香織は、そんなことをどうして自分に話しているのかと、最初は怪訝そうな顔をしていた。夫があまりに熱心に語るので、聴いているというより、その様子を見守っている風だった。

それでも、原誠の戸籍交換に話が及ぶと、「そんなことって、あるの?」と、半ば気遣いめいた興味を示した。里枝のことは曖昧にぼかしたが、彼がその後、子供を亡くした不遇な女性と結婚し、短いながらも幸福な家庭を築き、最後は林業の伐採現場で事故死したことは話した。

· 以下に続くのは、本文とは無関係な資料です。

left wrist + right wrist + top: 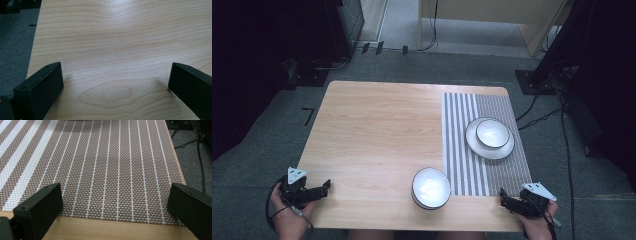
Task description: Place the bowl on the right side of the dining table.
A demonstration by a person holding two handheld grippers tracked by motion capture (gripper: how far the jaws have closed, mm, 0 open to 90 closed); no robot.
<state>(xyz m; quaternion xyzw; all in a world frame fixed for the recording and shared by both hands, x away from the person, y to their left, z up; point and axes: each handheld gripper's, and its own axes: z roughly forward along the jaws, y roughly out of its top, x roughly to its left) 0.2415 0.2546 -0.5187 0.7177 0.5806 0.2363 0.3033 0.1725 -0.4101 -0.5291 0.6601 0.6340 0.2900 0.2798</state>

香織は、最後までつきあったものの、やはり不可解そうに、

「数奇な運命だけど、……彼の人生が、あなたにとって何なの?」と尋ねた。

城戸は、妻らしい身も蓋もない問いかけに、自嘲的に言った。

「さァ、……最初は何でもなかったんだよ。ただ依頼者の境遇が不憫で引き受けた仕事ってだけで。そのうちに、他人の人生を生きるってことに興味をそそられていって、彼が捨てたかった人生のことを想像して、……現実逃避かな。面白い小説でも読んでる気になってるんだろう。」

「悪趣味ね。」

「そう?」

「何から逃避したいの?」

城戸は、妻の顔を見たが、返答に窮した。

「……色々だよ。何だかんだで、……震災の後遺症もあると思う。自然災害だけじゃなくて、さっきテレビでやってたみたいなこともあるから。……」

城戸は、それらに起因する夫婦の関係の悪化を当然に考えたが、口にはしなかった。

「あなただけじゃないでしょう、それは?」

「そうだね。……君のストレスも、もっと気遣うべきだったと思う。」

「カウンセリングにでも行ってきたら?」

「何?」

「そんな大袈裟に考えなくても、話を聴いてもらうだけでも、気分が変わるんじゃない? あなたの仕事、そうでしょう?」

「俺はカウンセラーじゃないよ。」

「カウンセラーじゃないけど、当人同士で解決できないから、相談に乗ってるんでしょう? わたしに話しても、多分、駄目でしょ、あなた?」

「そりゃ、お互い様だよ。俺たちは、ハッキリ言って、何か、うまくいかなくなってる。とにかく、話し合うことが必要だと思ってたけど、君の言う通りかもしれない。話し合うにしても、そのあとだろう。俺だけじゃないよ。君も行くんだよ、カウンセリングに。」

「わたしは大丈夫。」

「どうして?」

「適当に人に相談してるから。」

「専門家じゃないだろう? 話すべきことを話してないよ、きっと。」

「何、例えば?」

「……俺はとにかく、颯太に優しく接してやってほしい。叱りすぎだよ。」

「どこが?」

「夫にそう言われたってところから、カウンセリングが始まるよ。」

香織は、呆れたように首を横に振った。